Problem requirements
In the entries below, find the line with "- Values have" and the line with "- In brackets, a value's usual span". Reproduce those two lines and every line between them exactly, and nothing more.
(Task data Opens)
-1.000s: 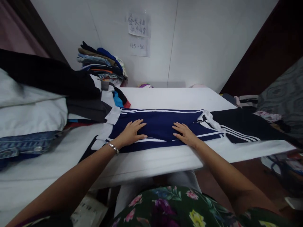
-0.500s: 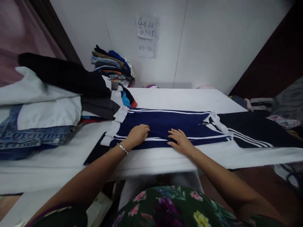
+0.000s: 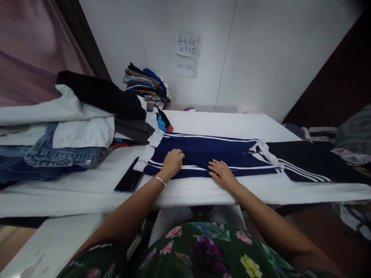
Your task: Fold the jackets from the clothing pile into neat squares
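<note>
A navy blue garment with white stripes (image 3: 208,151) lies folded lengthwise on the white table (image 3: 226,123). My left hand (image 3: 172,162) rests on its near left part with the fingers curled into the cloth; a bracelet is on that wrist. My right hand (image 3: 220,173) lies flat on the garment's near edge, fingers stretched out. A black garment with white stripes (image 3: 307,162) continues to the right of the navy one.
A black phone (image 3: 129,180) lies on the table left of my left hand. A heap of jeans, white and black clothes (image 3: 66,127) fills the left side. A folded stack (image 3: 146,85) stands by the back wall under paper notes (image 3: 188,52).
My left hand has gone from flat to curled and moved right on the navy garment. My right hand slid left and nearer. The camera view shifted, so the phone shows.
</note>
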`<state>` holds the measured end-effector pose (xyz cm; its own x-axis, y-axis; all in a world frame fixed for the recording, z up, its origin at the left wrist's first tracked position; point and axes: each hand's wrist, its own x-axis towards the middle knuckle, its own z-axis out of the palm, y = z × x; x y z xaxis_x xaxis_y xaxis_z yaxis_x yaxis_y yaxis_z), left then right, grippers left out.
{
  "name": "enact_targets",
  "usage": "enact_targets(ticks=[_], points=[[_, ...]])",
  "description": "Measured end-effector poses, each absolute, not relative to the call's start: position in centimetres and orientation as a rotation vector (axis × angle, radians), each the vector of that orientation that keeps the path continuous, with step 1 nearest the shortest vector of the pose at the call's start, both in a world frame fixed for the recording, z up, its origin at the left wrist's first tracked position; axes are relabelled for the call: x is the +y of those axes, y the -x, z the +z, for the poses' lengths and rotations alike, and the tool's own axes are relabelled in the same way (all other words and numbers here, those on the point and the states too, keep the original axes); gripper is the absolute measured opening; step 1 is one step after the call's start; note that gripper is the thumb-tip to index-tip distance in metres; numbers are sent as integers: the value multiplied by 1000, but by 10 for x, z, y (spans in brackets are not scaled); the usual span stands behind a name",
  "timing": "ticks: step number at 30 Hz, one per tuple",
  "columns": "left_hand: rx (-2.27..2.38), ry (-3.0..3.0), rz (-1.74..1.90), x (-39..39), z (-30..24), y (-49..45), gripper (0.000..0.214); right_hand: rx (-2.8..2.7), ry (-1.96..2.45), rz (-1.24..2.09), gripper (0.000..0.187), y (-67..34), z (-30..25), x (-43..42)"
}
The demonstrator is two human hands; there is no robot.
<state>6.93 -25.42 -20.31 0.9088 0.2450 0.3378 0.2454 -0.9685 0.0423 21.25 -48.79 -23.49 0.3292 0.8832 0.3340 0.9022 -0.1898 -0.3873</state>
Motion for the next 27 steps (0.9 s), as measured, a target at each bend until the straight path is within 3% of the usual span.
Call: enact_targets(ticks=[9,27], points=[[-509,3081,-473,-256,-202,-68,23,-1529,2148,-18,38,-204,-232,-491],[-530,3100,-598,-257,-201,-61,23,-1451,2127,-88,23,-198,-213,-467]])
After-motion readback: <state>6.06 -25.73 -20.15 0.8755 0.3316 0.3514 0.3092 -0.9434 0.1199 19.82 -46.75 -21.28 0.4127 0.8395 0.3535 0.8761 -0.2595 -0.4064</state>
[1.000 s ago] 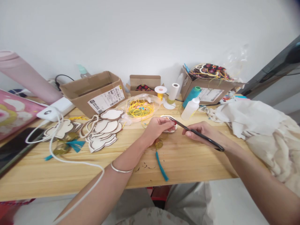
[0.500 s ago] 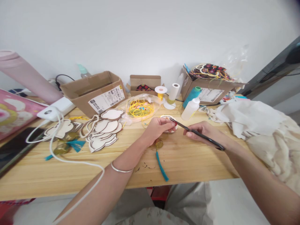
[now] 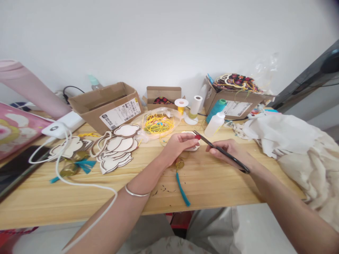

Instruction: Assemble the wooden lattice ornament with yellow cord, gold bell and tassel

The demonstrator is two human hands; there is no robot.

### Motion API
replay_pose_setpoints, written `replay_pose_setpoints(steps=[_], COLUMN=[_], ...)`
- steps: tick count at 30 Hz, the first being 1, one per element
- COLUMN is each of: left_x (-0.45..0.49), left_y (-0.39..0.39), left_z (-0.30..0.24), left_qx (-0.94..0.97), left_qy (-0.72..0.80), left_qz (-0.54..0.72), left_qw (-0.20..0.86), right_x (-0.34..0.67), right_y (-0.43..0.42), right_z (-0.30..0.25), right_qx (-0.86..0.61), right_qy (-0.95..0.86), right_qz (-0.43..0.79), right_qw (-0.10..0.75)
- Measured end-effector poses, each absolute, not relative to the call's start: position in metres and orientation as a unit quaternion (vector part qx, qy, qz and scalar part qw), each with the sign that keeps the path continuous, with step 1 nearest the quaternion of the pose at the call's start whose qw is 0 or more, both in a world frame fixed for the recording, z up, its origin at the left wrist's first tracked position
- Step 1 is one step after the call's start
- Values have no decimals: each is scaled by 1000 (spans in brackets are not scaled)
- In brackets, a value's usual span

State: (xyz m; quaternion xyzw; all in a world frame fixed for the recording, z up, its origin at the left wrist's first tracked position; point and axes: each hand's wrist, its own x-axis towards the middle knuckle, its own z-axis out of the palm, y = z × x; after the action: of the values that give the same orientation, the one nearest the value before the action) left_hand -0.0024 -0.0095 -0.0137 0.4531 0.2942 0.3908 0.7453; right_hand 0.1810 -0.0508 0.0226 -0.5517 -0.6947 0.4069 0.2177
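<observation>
My left hand (image 3: 182,143) is closed, pinching a small red piece (image 3: 197,137) between thumb and fingers. Black scissors (image 3: 225,152) rest in my right hand (image 3: 229,151), their narrow tip right beside the red piece; whether the blades are apart I cannot tell. Under my left fingertips lies a pale, dark-edged wooden shape (image 3: 195,146), partly hidden. Below my left hand, a small gold bell-like piece (image 3: 179,163) lies on the table with a teal tassel (image 3: 182,189) trailing towards the front edge.
Wooden cutouts (image 3: 116,148) and a white cable (image 3: 87,184) lie left. Behind are an open carton (image 3: 106,109), yellow cord (image 3: 159,124), a thread spool (image 3: 181,106), a white bottle (image 3: 215,123) and a filled box (image 3: 235,102). Cream cloth (image 3: 304,148) covers the right side.
The scissors' tip has shifted slightly up and right, and more of the red piece shows. My left hand has stayed almost in place.
</observation>
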Motion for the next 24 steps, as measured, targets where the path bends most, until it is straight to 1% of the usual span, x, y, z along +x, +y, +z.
replay_pose_setpoints(steps=[6, 16, 24], left_x=[0, 0, -1], left_y=[-11, -10, -10], left_z=[-15, -14, -14], left_qx=[475, 460, 453], left_qy=[309, 293, 293], left_qz=[403, 420, 419], left_qw=[719, 726, 730], right_x=[173, 171, 166], right_y=[-54, -57, -60], right_z=[18, 23, 33], right_qx=[-553, -528, -528], right_qy=[-673, -671, -684], right_qz=[426, 464, 448], right_qw=[245, 237, 230])
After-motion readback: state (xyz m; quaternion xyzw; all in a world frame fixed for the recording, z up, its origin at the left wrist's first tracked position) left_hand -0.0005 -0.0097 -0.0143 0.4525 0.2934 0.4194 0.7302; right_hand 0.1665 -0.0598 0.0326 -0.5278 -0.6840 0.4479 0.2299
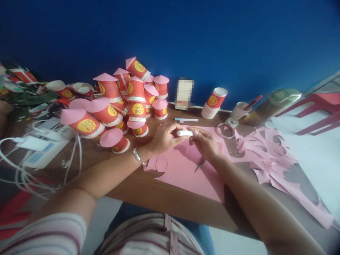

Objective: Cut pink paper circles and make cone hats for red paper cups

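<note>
Above the pink paper sheet (196, 184), a small white cylinder (183, 133) sits between my hands; its exact kind is unclear. My left hand (166, 137) has thumb and fingers curled around its left end. At the right end, my right hand (205, 143) pinches it, with those fingertips partly hidden. A dark pointed blade (199, 165), perhaps of scissors, shows on the sheet below my right wrist. Cut pink paper pieces (158, 164) lie beneath my left wrist. Behind my hands is a white pen with a blue end (186, 120).
Red paper cups with pink cone tops (106, 88) are piled at left, near a power strip (42, 152) and white cables. Stacked cups (214, 102), a tape roll (225, 131), a bottle (268, 106) and pink scraps (273, 156) are at right. A blue wall (170, 35) stands behind.
</note>
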`<state>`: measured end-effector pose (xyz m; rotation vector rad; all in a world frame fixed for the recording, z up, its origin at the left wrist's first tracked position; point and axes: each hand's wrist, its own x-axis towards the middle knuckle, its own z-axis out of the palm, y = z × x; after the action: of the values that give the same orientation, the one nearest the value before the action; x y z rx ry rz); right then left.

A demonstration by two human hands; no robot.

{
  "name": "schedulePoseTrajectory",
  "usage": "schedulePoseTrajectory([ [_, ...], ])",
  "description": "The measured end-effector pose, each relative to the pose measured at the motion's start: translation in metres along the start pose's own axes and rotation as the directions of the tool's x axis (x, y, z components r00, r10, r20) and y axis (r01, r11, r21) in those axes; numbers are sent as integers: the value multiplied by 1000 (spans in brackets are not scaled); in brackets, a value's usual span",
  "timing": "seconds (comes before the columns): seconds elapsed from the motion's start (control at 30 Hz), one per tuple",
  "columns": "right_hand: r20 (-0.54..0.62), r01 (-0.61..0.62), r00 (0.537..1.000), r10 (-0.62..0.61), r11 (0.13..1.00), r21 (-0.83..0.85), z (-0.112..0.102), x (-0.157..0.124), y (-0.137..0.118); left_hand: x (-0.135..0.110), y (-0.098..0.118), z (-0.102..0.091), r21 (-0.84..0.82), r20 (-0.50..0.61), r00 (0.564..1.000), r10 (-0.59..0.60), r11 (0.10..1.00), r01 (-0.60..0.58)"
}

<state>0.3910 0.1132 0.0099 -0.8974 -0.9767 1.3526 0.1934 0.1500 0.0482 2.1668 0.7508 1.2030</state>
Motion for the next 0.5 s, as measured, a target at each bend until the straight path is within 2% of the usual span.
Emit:
schedulePoseTrajectory([
  [0.13,7,20,1000,-20,1000,-11,-4,2,0,-2,-6,2,-210,22,983,-180,961,181],
  [0.27,18,90,996,-88,985,-145,-6,2,-3,-1,-4,5,-403,83,935,-344,847,347],
  [0.37,16,176,984,-179,945,-275,-6,2,-5,2,1,5,-444,96,907,-410,798,408],
  [0.5,9,261,958,-286,861,-436,-7,0,-8,6,5,6,-445,81,901,-426,793,416],
])
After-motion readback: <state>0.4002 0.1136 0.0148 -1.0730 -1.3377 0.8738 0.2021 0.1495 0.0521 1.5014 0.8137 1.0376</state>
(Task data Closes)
Problem solution
- Values have no decimals: each is scaled by 1000 (spans in brackets are not scaled)
- In brackets, a value's usual span

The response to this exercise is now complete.